Since the Columbine school shooting in Colorado in 1999, Millard has joined the national trend in increasing school security. All three high schools and two middle schools are staffed with armed law enforcement officers called school resource officers. Unarmed guards are stationed inside front doors at high schools to meet and direct people entering the building.
All schools have security cameras and safety plans, and staff members wear identification badges. Lutz said the district has employed consultants and works closely with Omaha police on security drills. The district started a school safety tip line and set up a mass communication system, which was used frequently Wednesday.
In the wake of the shootings, some have suggested adding metal detectors to help keep guns out of schools. Asked Thursday about that idea, Lutz dismissed the suggestion, saying it wouldn't stop a suicidal student.
Asked if the school's front-door security guards should be armed, Lutz said that's why Millard has school resource officers.
Said Lutz: “It's a public school. We've tried to stay away from a bunker mentality.”
One matter Millard will review involves the shift change Wednesday of two front-door security guards. The security guard at the front door when Butler returned was not the guard who escorted him out after his suspension.
On Wednesday afternoon, Omaha Police Chief Alex Hayes said, the senior walked into the school without displaying the weapon and signed in before proceeding to Kaspar's office.
Butler had been called into Kaspar's office about 8:10 a.m. Wednesday and given a 19-day suspension for damaging school property.
Butler and another Millard South student were caught Saturday afternoon driving two vehicles on the school's artificial turf football field and running track. According to a police report, a red Honda and a black SUV left numerous acceleration marks on the track and tire marks on the field. No damage estimate was provided, but each student was ticketed by police for trespassing.
Regarding the guard shift change, Lutz said he didn't know if Butler's suspension had been communicated to the second guard.
Butler returned to the school around 12:45 p.m. armed with a handgun owned by his father, an Omaha police detective.
Lutz said that if a suspended student returns calmly to talk with an administrator, common sense would lead the staff to want to talk with that student.
“All our people are caring, giving people,” Lutz said.
Kraig Lofquist, Millard's director of pupil services, said Butler was treated fairly according to the district's code of conduct. District policy doesn't specify a minimum punishment for damaging school property or unlawful activity — although the maximum sanction for either offense is expulsion.

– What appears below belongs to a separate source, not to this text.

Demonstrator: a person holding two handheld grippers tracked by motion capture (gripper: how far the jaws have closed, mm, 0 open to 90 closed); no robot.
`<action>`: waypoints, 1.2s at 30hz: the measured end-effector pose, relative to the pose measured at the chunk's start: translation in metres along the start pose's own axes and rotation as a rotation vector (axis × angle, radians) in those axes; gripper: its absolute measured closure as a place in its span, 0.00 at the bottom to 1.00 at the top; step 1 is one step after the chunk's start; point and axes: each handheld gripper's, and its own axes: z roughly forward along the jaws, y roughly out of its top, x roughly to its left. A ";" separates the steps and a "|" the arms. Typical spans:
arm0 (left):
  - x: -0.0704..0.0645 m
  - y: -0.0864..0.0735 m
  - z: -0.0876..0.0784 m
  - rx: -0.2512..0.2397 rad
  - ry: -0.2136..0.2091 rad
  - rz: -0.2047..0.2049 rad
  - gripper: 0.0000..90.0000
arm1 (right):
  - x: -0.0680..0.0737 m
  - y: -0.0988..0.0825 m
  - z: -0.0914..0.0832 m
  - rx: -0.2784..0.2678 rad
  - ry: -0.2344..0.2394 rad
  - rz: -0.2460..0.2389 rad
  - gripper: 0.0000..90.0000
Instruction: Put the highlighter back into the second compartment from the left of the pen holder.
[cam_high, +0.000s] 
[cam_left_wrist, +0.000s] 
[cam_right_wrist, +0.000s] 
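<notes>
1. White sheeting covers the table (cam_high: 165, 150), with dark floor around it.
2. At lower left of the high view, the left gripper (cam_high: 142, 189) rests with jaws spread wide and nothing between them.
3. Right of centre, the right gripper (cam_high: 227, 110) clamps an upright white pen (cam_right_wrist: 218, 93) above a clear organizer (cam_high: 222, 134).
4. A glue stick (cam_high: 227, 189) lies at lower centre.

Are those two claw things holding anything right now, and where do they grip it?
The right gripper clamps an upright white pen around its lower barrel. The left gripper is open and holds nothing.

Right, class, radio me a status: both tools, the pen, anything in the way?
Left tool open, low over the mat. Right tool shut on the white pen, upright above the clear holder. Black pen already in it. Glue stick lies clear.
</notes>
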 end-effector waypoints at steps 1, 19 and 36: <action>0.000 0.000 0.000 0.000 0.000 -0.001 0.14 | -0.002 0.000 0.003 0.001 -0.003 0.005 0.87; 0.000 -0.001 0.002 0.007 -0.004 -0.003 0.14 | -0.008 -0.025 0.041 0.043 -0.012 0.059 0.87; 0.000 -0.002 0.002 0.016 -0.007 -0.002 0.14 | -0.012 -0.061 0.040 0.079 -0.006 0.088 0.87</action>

When destruction of property is involved, Lutz said, a suspension would be on the lighter side of possible punishments.
District officials declined to discuss specifics regarding Butler's suspension, although they said his actions also included trespassing and reckless behavior.

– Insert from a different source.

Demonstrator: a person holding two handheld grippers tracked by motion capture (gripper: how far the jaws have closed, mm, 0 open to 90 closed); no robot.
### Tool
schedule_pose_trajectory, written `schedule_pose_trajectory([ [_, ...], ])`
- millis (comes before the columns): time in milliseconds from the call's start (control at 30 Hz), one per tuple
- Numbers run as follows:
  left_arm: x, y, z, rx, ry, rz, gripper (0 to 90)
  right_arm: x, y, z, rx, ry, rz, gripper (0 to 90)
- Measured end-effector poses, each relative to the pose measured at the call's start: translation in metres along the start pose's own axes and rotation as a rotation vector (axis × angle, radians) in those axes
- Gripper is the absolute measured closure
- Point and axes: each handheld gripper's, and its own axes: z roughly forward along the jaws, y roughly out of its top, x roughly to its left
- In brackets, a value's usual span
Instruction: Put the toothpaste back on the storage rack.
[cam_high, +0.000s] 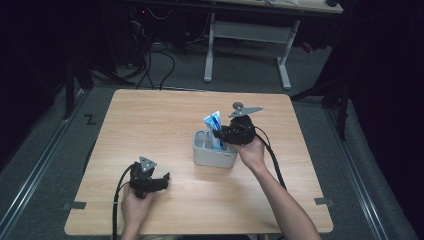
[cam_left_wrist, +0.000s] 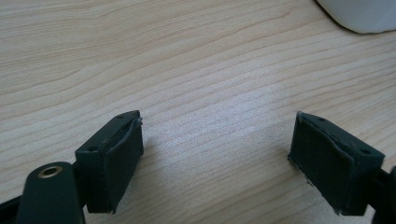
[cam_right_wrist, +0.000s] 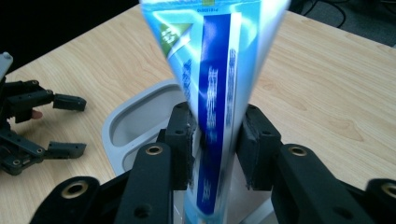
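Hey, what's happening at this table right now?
A person works with a tool in each hand. The right tool has a blue toothpaste tube standing between its jaws, in a grey holder on the wooden table; whether they press it is unclear. The left tool rests open and empty nearby.

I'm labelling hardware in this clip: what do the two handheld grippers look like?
Both are black. The left gripper and right gripper each carry a grey three-cornered plate on top and trail a black cable toward the person. Each has two linked black arms with brass-ringed pivots, ending in blocky jaws faced with flat dark pads. Small screw holes dot the jaw blocks. No sleeves reach the forearms.
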Motion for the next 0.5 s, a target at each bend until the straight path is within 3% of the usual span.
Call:
schedule_pose_trajectory([
  [267,0.000,0.000,0.000,0.000,-0.001,0.000,17.5,0.000,-0.002,-0.001,-0.003,-0.005,-0.003,63.6],
  [500,0.000,0.000,0.000,0.000,0.000,0.000,17.5,0.000,-0.004,-0.013,-0.051,-0.004,0.015,56.1],
])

As school resumes, the extra security and staff at Millard South will be temporary.
Along with the school resource officer, the Police Department had a couple of extra officers on hand during arrival and dismissal Friday, said Lt. Darci Tierney, a police spokeswoman.
In addition, the school district had extra staff present and monitored students as they came in the building, Friedman said.
Millard South's DECA group, meantime, is working on three projects — a T-shirt, a remembrance bracelet and red, white and blue ribbons — to sell for the benefit of the Case and Kaspar families.
Lynn Hill, a Millard South business teacher and DECA adviser, said students came up with the ideas. “They want to help others,” she said.
Some students were looking forward to school Friday.
Senior Kevin Knudson, 18, said it's right for students to get back to business. Carrying on would honor their fallen assistant principal, he said.
Said senior Blake Headley, 17, “I think we should get back to school and move on and heal.”
“We'll get through it.”
World-Herald staff writers John Ferak, Michael O'Connor and Rick Ruggles contributed to this report.